▶ [Task instructions]
Your job with the data below is to output exactly the lines from the one holding "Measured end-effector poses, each" down to the one holding "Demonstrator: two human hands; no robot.", both included, and no others.
[Start of section]
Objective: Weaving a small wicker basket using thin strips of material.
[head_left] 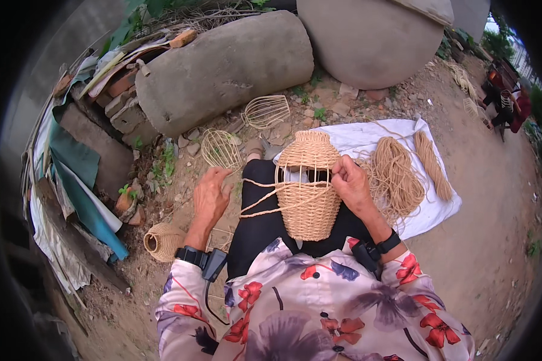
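Note:
A half-woven straw-coloured basket (310, 207) stands upright between my thighs, narrow neck at the top. Weaving covers its upper and lower parts; bare ribs show in a gap between. At the right edge of that gap, my right hand (350, 183) is closed on the basket, its fingertips partly hidden. My left hand (211, 194) is raised left of the basket, fingers apart and slightly bent, with nothing visible in it. Twisted cord (262, 210) runs across the basket's front and loops out over my left thigh, a little short of the left hand.
On a white cloth (442, 210) at the right lie a loose heap of cord (397, 177) and a tied hank (432, 165). Bare basket frames (221, 150) and a small woven basket (164, 242) rest on the ground. Behind are a concrete cylinder (226, 72) and rubble; a person (512, 99) sits far right.

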Available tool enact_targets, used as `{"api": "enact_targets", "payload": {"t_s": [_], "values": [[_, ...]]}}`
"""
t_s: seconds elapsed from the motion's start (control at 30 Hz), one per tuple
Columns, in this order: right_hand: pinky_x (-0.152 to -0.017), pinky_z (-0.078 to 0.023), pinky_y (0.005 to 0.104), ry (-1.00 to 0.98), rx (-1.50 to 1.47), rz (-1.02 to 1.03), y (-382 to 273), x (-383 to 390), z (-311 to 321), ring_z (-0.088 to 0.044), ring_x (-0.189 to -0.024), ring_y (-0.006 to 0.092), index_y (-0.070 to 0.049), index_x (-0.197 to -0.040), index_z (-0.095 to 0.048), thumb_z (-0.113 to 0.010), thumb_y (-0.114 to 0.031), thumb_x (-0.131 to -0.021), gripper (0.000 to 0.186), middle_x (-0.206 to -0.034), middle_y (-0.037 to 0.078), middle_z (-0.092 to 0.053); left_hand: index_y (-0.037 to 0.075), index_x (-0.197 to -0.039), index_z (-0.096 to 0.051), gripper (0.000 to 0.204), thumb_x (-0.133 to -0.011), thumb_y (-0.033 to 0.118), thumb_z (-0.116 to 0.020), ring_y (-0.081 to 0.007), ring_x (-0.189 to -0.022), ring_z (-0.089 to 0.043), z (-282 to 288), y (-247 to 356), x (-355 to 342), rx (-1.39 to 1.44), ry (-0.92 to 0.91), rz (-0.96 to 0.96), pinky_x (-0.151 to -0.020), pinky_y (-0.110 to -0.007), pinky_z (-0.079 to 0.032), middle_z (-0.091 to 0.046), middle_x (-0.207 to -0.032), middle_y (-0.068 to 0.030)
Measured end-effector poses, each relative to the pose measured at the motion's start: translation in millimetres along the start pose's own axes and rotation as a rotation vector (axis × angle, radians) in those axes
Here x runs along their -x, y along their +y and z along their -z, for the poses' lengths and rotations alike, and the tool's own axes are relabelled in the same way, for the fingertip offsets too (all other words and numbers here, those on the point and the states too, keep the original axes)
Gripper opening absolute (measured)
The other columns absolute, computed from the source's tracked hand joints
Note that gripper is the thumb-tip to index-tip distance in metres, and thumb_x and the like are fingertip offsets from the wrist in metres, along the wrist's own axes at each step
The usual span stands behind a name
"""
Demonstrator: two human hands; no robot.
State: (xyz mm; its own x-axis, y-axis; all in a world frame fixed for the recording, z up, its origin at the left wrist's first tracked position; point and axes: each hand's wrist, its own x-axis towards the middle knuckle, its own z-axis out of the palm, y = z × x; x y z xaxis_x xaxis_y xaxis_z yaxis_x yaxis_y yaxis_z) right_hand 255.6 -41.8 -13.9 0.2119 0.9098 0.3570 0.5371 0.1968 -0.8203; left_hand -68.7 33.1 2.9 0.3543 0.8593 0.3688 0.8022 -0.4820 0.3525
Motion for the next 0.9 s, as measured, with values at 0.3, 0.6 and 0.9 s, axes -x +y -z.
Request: {"api": "enact_targets", "payload": {"t_s": [0.3, 0.6, 0.9], "values": [[-0.053, -0.042, 0.0291, -0.021, -0.009, -0.013, -1.0, 1.0, 0.4, -0.049, -0.055, 0.0125, -0.003, -0.085, -0.051, -0.055, 0.002, -0.078, 0.01, -0.061, 0.005, -0.051, 0.004, -0.097, -0.066, 0.013, -0.087, 0.007, -0.059, -0.0342, -0.084, -0.064, -36.6, 40.1, 9.2, 0.136, -0.059, -0.267, -0.071, -0.042, -0.05, -0.066, -0.088, -0.0154], [-0.053, -0.041, 0.0267, -0.015, -0.057, -0.001, 0.9, 1.1, 0.0, -0.047, -0.056, 0.0095, -0.003, -0.085, -0.051, -0.055, 0.004, -0.077, 0.011, -0.062, 0.003, -0.049, 0.006, -0.093, -0.062, 0.015, -0.095, 0.018, -0.053, -0.0186, -0.061, -0.066, 8.1, -191.9, 75.4, 0.817, 0.185, 0.87, -0.059, -0.03, -0.055, -0.069, -0.084, -0.0106], [-0.053, -0.036, 0.0197, -0.058, -0.22, -0.057, 8.8, 14.6, 9.6, -0.041, -0.061, 0.0019, -0.004, -0.081, -0.05, -0.056, 0.004, -0.078, 0.011, -0.067, -0.006, -0.047, 0.003, -0.094, -0.069, 0.019, -0.09, 0.02, -0.064, -0.0069, -0.077, -0.059, 10.4, 33.2, -13.3, 1.034, -0.289, 0.353, -0.067, -0.022, -0.048, -0.066, -0.082, 0.0003]]}}
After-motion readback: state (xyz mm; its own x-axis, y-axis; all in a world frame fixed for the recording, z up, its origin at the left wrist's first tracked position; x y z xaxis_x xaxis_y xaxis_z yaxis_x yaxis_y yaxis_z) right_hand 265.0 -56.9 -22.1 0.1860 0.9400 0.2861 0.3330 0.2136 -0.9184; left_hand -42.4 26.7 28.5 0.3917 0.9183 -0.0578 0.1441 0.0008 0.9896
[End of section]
▶ [Finished exercise]
Measured end-effector poses, each relative to the pose measured at the motion's start: translation in millimetres along the start pose's own axes and rotation as a rotation vector (axis × angle, radians) in those axes
Here x runs along their -x, y along their +y and z along their -z, for the poses' lengths and rotations alike, and the tool's own axes are relabelled in the same way, for the fingertip offsets too (all other words and numbers here, those on the point and the states too, keep the original axes)
Gripper opening absolute (measured)
The other columns absolute, computed from the source's tracked hand joints
Note that gripper is the thumb-tip to index-tip distance in metres, and thumb_x and the like are fingertip offsets from the wrist in metres, along the wrist's own axes at each step
The usual span stands behind a name
"""
Demonstrator: two human hands; no robot.

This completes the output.